**Data provided**:

==================================================

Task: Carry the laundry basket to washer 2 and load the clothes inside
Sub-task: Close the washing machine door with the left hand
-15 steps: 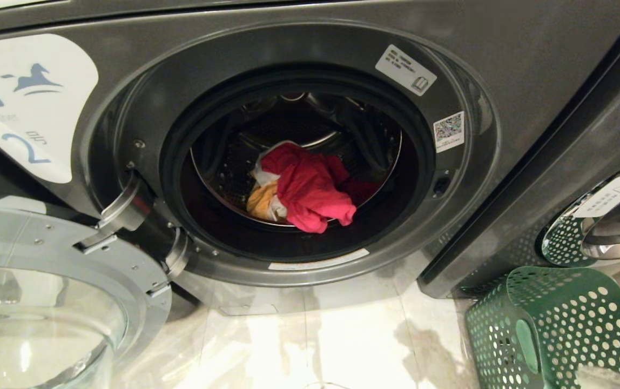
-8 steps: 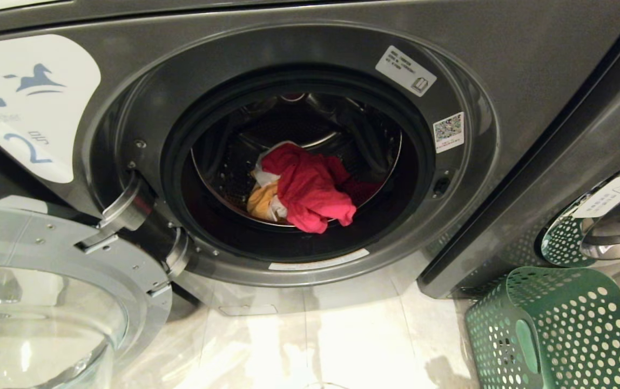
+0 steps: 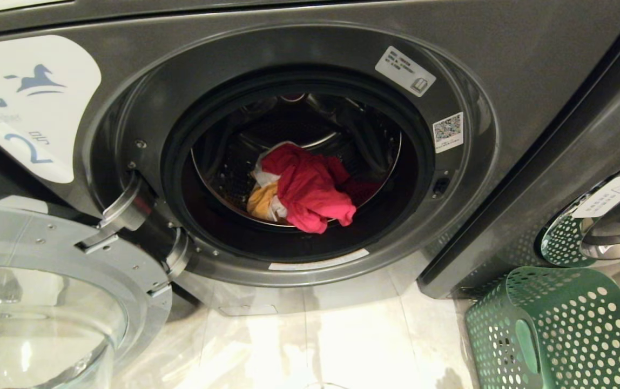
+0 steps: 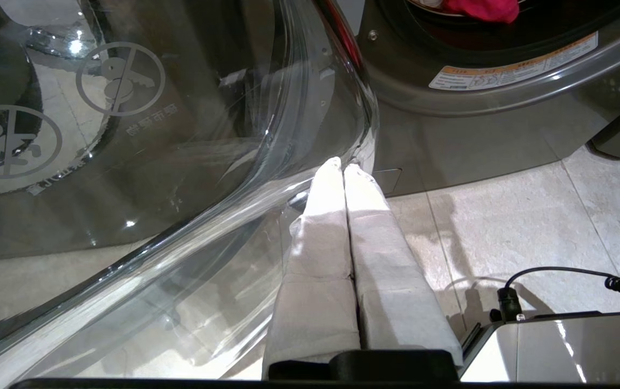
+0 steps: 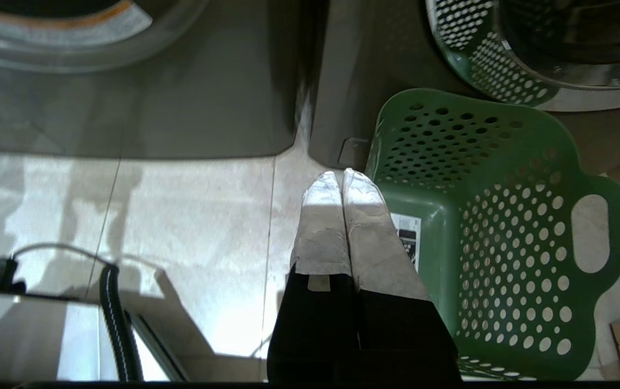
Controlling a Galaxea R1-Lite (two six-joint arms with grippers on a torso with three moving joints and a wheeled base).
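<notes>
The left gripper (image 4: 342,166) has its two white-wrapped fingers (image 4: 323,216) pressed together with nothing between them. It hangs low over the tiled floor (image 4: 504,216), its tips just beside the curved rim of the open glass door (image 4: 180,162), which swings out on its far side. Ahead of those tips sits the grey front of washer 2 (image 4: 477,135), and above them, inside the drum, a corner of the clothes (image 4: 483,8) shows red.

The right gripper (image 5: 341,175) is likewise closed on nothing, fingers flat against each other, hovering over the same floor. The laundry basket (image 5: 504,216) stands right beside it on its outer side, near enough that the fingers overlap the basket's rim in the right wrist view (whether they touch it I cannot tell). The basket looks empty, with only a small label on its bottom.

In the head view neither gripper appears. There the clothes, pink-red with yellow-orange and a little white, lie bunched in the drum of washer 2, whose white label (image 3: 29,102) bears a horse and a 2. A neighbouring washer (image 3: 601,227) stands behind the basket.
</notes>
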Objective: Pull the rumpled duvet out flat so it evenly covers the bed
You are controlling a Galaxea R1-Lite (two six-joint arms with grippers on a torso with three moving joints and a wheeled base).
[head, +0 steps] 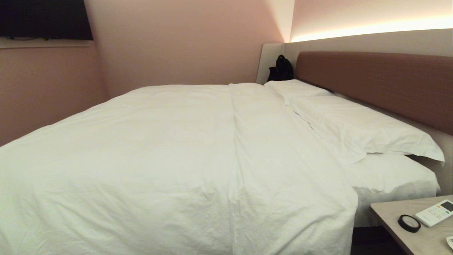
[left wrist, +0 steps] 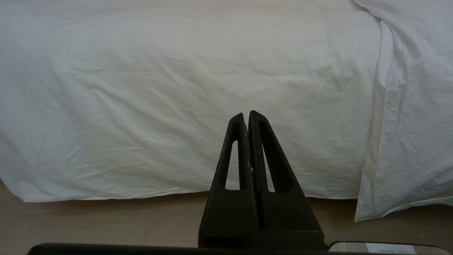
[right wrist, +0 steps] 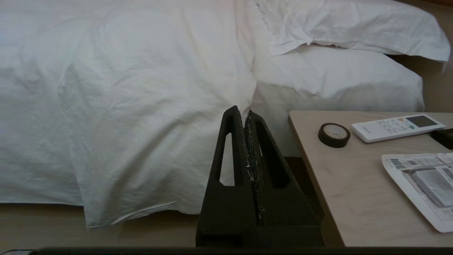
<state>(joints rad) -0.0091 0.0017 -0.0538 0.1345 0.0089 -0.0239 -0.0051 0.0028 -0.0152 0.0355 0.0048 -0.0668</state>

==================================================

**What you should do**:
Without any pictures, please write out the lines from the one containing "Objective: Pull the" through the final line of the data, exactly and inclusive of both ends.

**Answer space**:
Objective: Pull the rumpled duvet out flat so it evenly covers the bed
You are controlling a Galaxea R1-Lite (two six-joint arms with grippers on a torso with three moving joints and a wheeled base).
[head, +0 steps] 
[left wrist, +0 steps] 
[right wrist, +0 steps] 
<state>(joints rad) -0.0091 0.0017 -0.0538 0.1345 0.0089 -0.0239 -0.0051 0.0028 -0.0152 0.0355 0.0048 -0.0668</state>

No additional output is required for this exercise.